Sheila ainda não é chamada de “mulher Pereirão”, mas já tem um apelido: “Peão”. Ela explica. “Uma vez eu estava debaixo do carro, apenas com as pernas de fora. Estava frio, então usava botina. Chegou um cliente, chutou meu pé e disse: ‘Peão, pode olhar meu carro?’. Quando levantei, ele ficou com tanta vergonha que quase se enfiou debaixo do veículo (risos)”, lembra.
Elisabete: lixa e pó
Quando conheceu Antônio Carlos de Morais, há 30 anos, Elisabete de Sousa Morais, 55, nem imaginava que se tornaria expert em lixar tacos de madeira. “No começo, eu só ajudava a limpar o pó, mas acabei me identificando com o discão (máquina de lixar o taco) e passei a ajudar meu marido”, conta.
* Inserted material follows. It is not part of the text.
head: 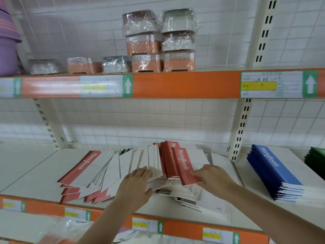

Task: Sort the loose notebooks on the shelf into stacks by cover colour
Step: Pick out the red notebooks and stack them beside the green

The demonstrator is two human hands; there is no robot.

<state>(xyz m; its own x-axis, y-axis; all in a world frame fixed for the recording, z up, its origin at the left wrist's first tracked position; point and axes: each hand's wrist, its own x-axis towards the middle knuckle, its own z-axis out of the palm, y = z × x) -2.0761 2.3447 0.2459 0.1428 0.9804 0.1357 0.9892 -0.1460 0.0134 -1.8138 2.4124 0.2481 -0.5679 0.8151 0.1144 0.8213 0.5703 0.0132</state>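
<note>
The right hand (213, 176) has its fingers (196, 174) curled onto the near end of a red notebook (186, 166), pinching it at the front of a leaning bunch. The left hand (137, 182) lies flat with straight fingers (143, 170) pressing on the white notebooks (153, 159) just beside the red ones. More red and white notebooks (84, 175) lie spread out to the left on the white shelf (28, 166). Far to the right sits a neat blue stack (274, 173), with a green stack (315, 159) past it. Wrapped boxes (149, 44) sit on the upper shelf (184, 84).
</note>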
Ela trabalha seis horas por dia e ganha uma renda mensal de R$ 950.
Há oito anos, Antônio Carlos de Morais precisou se afastar do trabalho devido a uma alergia e Elisabete assumiu o comando do negócio ao lado do filho de 34 anos. “A máquina pesa 90 quilos. Se a pessoa não souber dominá-la, é derrubada no chão. E a Elisabete faz o trabalho muito bem”, conta, orgulhoso, o marido.